Bildsensor lernt das Sehen (Bild: TU Wien)

Einen neuartigen Bildsensor, der in Sekundenbruchteilen Objekte erkennen kann, haben Wiener Forscher entwickelt. Das Besondere an dem Chip ist, dass das Erkennen nicht durch aufwendige nachträgliche Analyse von Bildern am Computer erfolgt, sondern dass die Wissenschaftler ihren auf Basis eines ultradünnen Materials entwickelten Chip direkt auf jene Strukturen hin trainieren, die er identifizieren soll.

Erreicht wird dies, indem der Sensor selbst eine Art neuronales Netz darstellt, das durch Erfahrung lernen kann.
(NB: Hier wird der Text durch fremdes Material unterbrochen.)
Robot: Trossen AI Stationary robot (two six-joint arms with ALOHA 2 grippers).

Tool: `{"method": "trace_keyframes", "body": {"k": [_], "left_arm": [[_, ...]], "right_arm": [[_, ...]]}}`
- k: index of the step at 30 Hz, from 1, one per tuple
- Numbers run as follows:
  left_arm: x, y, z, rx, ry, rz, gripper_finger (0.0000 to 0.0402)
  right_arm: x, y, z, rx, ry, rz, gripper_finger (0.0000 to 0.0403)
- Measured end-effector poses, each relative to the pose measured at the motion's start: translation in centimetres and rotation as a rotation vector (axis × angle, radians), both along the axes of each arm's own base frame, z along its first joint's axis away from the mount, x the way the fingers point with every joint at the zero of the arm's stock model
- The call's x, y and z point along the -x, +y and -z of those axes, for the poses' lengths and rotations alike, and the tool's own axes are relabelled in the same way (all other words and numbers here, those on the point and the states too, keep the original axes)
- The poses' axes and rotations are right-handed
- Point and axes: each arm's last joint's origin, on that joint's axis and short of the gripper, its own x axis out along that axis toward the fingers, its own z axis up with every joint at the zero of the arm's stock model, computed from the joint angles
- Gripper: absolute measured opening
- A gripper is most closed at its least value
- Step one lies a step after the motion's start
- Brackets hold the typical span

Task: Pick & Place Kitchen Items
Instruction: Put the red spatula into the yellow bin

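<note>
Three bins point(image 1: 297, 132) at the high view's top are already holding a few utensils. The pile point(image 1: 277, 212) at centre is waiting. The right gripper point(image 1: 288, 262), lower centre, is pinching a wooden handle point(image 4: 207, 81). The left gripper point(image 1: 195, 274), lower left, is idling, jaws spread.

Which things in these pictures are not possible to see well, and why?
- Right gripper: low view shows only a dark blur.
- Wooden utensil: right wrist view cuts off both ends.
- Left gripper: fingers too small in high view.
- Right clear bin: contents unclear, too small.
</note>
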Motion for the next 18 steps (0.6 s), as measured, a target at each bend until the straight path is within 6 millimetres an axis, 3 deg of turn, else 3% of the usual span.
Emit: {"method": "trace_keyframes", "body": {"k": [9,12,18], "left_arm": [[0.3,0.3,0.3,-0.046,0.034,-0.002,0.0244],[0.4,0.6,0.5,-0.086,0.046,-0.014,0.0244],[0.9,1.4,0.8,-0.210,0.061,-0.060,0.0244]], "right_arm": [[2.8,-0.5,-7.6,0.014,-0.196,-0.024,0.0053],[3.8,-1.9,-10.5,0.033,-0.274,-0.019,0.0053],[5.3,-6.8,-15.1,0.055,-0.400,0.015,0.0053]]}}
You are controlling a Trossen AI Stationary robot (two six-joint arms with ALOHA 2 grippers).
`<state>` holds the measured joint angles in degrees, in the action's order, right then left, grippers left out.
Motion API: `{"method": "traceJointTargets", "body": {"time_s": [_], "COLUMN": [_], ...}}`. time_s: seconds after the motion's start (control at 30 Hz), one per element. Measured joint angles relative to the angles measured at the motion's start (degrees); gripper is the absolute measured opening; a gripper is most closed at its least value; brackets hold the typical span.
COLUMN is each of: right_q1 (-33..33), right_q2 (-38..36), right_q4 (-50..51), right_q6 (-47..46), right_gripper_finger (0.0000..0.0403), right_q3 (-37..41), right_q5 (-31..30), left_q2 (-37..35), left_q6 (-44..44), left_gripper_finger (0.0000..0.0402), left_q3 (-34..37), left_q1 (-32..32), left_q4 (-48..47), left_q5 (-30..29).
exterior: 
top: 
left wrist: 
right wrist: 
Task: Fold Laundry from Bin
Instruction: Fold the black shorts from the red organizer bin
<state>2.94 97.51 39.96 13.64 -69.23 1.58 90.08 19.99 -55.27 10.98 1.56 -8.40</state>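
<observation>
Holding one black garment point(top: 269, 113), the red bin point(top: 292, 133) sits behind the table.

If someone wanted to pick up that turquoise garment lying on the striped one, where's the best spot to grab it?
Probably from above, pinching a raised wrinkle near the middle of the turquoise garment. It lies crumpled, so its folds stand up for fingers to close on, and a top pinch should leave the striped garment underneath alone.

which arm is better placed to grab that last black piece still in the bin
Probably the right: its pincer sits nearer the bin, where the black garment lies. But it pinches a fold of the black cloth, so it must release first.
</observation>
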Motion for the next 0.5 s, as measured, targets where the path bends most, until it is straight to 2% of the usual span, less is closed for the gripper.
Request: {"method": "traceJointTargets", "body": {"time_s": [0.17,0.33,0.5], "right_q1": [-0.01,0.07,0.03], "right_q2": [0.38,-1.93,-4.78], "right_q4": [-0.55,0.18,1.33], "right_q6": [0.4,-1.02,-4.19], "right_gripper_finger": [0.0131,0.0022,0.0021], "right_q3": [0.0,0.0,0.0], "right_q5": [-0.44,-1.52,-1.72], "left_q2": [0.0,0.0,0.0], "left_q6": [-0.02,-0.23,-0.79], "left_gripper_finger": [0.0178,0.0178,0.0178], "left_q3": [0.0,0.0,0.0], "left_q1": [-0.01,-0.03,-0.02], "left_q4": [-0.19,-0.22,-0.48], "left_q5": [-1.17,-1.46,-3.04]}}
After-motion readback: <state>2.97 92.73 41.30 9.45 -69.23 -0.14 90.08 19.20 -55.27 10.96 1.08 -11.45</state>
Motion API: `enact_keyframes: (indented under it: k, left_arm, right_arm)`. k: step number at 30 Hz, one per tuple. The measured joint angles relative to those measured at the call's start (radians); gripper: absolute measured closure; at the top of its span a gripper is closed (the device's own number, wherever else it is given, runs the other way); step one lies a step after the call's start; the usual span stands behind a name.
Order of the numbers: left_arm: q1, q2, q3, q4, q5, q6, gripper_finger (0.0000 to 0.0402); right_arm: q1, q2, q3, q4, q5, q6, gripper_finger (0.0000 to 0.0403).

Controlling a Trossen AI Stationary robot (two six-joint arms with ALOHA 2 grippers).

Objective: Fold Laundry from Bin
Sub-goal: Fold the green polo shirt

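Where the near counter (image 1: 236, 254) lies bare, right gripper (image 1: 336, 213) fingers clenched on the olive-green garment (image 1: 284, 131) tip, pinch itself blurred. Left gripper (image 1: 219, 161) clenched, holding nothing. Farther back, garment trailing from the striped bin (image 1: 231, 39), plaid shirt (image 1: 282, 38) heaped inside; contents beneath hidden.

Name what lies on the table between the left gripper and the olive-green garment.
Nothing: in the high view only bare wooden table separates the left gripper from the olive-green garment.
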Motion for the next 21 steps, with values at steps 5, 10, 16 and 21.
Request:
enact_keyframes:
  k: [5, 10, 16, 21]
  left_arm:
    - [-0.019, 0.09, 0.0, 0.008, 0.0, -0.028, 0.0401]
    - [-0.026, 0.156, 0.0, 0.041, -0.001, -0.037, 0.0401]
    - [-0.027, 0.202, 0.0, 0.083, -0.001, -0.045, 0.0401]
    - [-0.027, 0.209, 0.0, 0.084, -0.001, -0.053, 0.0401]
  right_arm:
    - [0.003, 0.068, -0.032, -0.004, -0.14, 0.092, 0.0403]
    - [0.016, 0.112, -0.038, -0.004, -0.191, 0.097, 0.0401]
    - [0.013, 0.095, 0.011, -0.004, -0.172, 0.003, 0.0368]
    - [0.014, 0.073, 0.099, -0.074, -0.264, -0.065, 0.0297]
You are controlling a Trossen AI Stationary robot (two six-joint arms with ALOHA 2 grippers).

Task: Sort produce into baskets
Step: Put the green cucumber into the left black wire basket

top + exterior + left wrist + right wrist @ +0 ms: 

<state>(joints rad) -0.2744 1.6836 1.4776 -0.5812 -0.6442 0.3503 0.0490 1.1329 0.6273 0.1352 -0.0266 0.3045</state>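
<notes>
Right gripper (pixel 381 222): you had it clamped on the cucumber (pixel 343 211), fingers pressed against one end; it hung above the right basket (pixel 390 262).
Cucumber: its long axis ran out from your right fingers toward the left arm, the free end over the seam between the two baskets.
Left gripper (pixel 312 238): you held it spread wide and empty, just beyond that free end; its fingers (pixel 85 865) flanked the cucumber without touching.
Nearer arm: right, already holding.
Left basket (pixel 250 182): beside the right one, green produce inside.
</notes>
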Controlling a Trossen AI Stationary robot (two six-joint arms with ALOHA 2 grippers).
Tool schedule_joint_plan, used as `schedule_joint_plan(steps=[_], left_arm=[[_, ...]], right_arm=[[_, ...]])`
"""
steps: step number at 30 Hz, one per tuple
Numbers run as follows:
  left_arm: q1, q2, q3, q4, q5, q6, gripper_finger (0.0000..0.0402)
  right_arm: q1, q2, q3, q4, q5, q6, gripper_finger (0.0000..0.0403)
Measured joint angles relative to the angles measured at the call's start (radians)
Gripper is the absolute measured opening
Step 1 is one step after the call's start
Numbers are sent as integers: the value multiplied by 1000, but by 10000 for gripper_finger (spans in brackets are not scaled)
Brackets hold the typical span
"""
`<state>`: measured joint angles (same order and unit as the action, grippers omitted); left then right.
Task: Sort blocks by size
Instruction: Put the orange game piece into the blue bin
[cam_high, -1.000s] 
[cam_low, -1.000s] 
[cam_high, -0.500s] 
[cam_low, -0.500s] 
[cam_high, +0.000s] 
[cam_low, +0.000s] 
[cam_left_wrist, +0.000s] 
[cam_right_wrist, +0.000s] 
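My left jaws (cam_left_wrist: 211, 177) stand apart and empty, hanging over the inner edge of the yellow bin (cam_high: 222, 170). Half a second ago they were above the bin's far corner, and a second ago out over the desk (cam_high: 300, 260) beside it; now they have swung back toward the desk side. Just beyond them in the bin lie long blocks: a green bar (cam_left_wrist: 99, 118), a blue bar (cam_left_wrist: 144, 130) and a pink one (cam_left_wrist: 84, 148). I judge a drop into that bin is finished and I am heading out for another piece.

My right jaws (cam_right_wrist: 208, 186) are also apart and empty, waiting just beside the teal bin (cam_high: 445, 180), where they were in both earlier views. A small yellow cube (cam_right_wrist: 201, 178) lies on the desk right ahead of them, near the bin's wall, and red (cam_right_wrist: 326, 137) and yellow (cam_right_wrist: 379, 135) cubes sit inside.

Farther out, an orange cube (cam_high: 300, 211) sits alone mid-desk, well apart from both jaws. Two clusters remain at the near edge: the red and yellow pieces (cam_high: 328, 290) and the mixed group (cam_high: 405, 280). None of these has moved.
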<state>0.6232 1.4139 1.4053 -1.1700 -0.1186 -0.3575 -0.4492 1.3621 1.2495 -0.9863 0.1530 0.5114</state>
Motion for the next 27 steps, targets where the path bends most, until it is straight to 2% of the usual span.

Solche Netze sind eine der Grundlagen von maschinellem Lernen und in ihrem Aufbau der Struktur den Nervenzellen im menschlichen Gehirn ähnlich: Werden einzelne Neuronen durch einen Reiz zum Feuern gebracht, steigt die Wahrscheinlichkeit, dass auch mit ihr verbundene Nervenzellen in ihrer Umgebung aktiv werden. Wiederholt sich dieser Vorgang, werden die Verbindungen zwischen diesen Neuronen stärker.

Ähnlich ist die Vorgangsweise auch beim maschinellen Lernen. Hier wird ein ebensolches digitales, neuronales Netz aufgebaut und die Stärke der einzelnen Verbindungen so lange abgestimmt, bis das System die gewünschten Ergebnisse produziert. Das kann etwa das zuverlässige Erkennen von Personen durch autonom fahrende Autos sein.

Eine Gruppe von Wissenschaftlern um Thomas Müller vom Institut für Photonik der Technischen Universität (TU) Wien arbeitet an sogenannten 2D-Materialien, die nur wenige Atomschichten dick sind. In diesem Rahmen entwickelten die Forscher einen neuartigen Fotodetektor aus Wolframdiselenid, dessen Lichtempfindlichkeit exakt eingestellt werden kann. Während bei herkömmlichen Kameras jeder Bildpunkt (Pixel) einzeln ausgelesen wird, "schalten wir bei unserer ‘Kamera‘ die Pixel mit ihren benachbarten zusammen - und zwar so, dass sie ein neuronales Netz bilden", erklärt Müller. "Trainiert" wird bei diesem Netz die Empfindlichkeit der einzelnen Detektorelemente.


Gelernt wird an auf den Sensor projizierten Bildern. "Im Lernprozess werden die Empfindlichkeiten immer wieder angepasst, bis der Chip den Output liefert, den wir uns erhoffen. Das können etwa die Buchstaben ‘n‘, ‘v‘ und ‘z‘ sein, wie wir in der Arbeit zeigen, oder auch jedes beliebige andere Bild", lässt Müller wissen. Der Chip könne aber etwa auch auf Fussbälle oder Sonnenuntergänge trainiert werden. Das Üben könnte zukünftig auch am Computer vor sich gehen und die gewichteten Lichtempfindlichkeiten dann auf den Chip geladen werden, so der Forscher.

Wenn das detektierte Muster mit dem Gelernten übereinstimmt, schlägt der Sensor selbstständig innerhalb von 50 Nanosekunden an. Das sei nicht nur weit schneller als bei herkömmlichen Bilderkennungsverfahren, es werden auch keine rechenintensiven Bilder aufgenommen und damit kaum Speicherplatz und Rechenkapazität benötigt. Der Nachteil sei, dass die gesuchten Strukturen nicht beliebig komplex sein können, "es ist wahrscheinlich weniger dazu geeignet, einzelne Hunderassen voneinander zu unterscheiden", betont Müller. Hilfreich wäre das System aber vor allem im wissenschaftlichen Bereich, wenn es etwa in physikalischen Experimenten bestimmte Strukturen, wie die Ausbreitung von Rissen, Turbulenzen oder winzige Teilchen nachzuweisen gilt. Für das Team von der TU geht es jetzt darum, ihren noch relativ kleinen Chip zu vergrössern.